= Beginning of Section =

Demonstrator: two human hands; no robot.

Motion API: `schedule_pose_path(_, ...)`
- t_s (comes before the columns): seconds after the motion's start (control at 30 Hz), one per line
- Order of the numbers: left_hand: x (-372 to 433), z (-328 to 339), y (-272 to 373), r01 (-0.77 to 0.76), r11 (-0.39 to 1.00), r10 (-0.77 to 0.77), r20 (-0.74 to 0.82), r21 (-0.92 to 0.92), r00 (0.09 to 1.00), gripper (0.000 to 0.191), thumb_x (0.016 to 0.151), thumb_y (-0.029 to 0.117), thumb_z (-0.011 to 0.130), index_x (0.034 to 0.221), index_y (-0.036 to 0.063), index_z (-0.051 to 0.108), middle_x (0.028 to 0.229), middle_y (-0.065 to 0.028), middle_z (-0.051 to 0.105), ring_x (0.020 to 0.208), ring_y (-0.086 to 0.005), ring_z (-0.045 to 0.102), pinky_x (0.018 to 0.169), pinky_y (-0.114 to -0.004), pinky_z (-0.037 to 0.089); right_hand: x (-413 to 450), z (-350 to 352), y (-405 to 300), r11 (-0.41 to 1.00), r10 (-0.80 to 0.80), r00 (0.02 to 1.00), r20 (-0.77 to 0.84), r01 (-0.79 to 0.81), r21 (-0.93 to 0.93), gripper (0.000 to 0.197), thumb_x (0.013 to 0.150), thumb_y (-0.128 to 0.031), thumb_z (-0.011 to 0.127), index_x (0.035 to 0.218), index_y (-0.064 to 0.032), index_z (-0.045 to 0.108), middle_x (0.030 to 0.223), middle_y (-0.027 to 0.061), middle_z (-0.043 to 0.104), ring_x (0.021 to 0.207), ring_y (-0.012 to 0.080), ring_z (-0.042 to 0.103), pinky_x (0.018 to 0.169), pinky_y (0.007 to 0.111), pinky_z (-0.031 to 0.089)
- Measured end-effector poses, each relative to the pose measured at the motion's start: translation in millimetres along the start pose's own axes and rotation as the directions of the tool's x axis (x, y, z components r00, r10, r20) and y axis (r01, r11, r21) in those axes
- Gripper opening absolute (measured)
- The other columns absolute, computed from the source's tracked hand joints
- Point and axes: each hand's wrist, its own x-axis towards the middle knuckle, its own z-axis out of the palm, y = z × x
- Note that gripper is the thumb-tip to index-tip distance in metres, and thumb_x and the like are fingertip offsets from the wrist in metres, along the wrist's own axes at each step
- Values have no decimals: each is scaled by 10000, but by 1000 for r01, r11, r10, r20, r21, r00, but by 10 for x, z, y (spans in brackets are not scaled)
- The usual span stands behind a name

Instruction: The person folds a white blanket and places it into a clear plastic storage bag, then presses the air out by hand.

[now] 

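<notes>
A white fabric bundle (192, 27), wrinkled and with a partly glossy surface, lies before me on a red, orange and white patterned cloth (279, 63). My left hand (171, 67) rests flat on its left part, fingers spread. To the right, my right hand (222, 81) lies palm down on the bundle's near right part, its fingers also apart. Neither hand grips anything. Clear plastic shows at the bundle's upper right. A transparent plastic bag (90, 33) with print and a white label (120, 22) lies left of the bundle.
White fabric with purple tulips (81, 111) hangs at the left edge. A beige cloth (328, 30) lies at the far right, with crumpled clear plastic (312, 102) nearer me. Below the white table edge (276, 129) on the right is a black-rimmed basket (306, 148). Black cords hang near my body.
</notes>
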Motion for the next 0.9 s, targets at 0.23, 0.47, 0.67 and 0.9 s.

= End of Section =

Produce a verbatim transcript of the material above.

**Result:**
Demonstrator: two human hands; no robot.

Motion API: `schedule_pose_path(_, ...)`
- t_s (comes before the columns): seconds after the motion's start (control at 30 Hz), one per line
- Order of the numbers: left_hand: x (-372 to 433), z (-328 to 339), y (-272 to 373), r01 (-0.77 to 0.76), r11 (-0.39 to 1.00), r10 (-0.77 to 0.77), r20 (-0.74 to 0.82), r21 (-0.92 to 0.92), r00 (0.09 to 1.00), gripper (0.000 to 0.191), thumb_x (0.016 to 0.151), thumb_y (-0.029 to 0.117), thumb_z (-0.011 to 0.130), index_x (0.034 to 0.221), index_y (-0.036 to 0.063), index_z (-0.051 to 0.108), middle_x (0.028 to 0.229), middle_y (-0.065 to 0.028), middle_z (-0.051 to 0.105), ring_x (0.020 to 0.208), ring_y (-0.086 to 0.005), ring_z (-0.045 to 0.102), pinky_x (0.018 to 0.169), pinky_y (-0.114 to -0.004), pinky_z (-0.037 to 0.089); right_hand: x (-413 to 450), z (-350 to 352), y (-405 to 300), r11 (-0.41 to 1.00), r10 (-0.80 to 0.80), r00 (0.02 to 1.00), r20 (-0.77 to 0.84), r01 (-0.79 to 0.81), r21 (-0.93 to 0.93), gripper (0.000 to 0.197), thumb_x (0.013 to 0.150), thumb_y (-0.128 to 0.031), thumb_z (-0.011 to 0.127), index_x (0.035 to 0.218), index_y (-0.064 to 0.032), index_z (-0.045 to 0.108), middle_x (0.030 to 0.223), middle_y (-0.027 to 0.061), middle_z (-0.043 to 0.104), ring_x (0.021 to 0.207), ring_y (-0.012 to 0.080), ring_z (-0.042 to 0.103), pinky_x (0.018 to 0.169), pinky_y (0.007 to 0.111), pinky_z (-0.031 to 0.089)
- Measured end-effector poses, each relative to the pose measured at the motion's start: translation in millimetres along the start pose's own axes and rotation as the directions of the tool's x axis (x, y, z components r00, r10, r20) and y axis (r01, r11, r21) in those axes
- Gripper opening absolute (measured)
- The other columns absolute, computed from the source's tracked hand joints
- Point and axes: each hand's wrist, its own x-axis towards the middle knuckle, its own z-axis out of the palm, y = z × x
- Note that gripper is the thumb-tip to index-tip distance in metres, and thumb_x and the like are fingertip offsets from the wrist in metres, along the wrist's own axes at each step
- Values have no decimals: each is scaled by 10000, but by 1000 for r01, r11, r10, r20, r21, r00, but by 10 for x, z, y (spans in brackets are not scaled)
- The usual span stands behind a name

Instruction: The person folds a white blanket and places it into a clear plastic storage bag, then presses the air out by hand.

[now] 

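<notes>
A white fabric bundle (192, 27), wrinkled and with a partly glossy surface, lies before me on a red, orange and white patterned cloth (279, 63). My left hand (171, 67) rests flat on its left part, fingers spread. To the right, my right hand (222, 81) lies palm down on the bundle's near right part, its fingers also apart. Neither hand grips anything. Clear plastic shows at the bundle's upper right. A transparent plastic bag (90, 33) with print and a white label (120, 22) lies left of the bundle.
White fabric with purple tulips (81, 111) hangs at the left edge. A beige cloth (328, 30) lies at the far right, with crumpled clear plastic (312, 102) nearer me. Below the white table edge (276, 129) on the right is a black-rimmed basket (306, 148). Black cords hang near my body.
</notes>
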Motion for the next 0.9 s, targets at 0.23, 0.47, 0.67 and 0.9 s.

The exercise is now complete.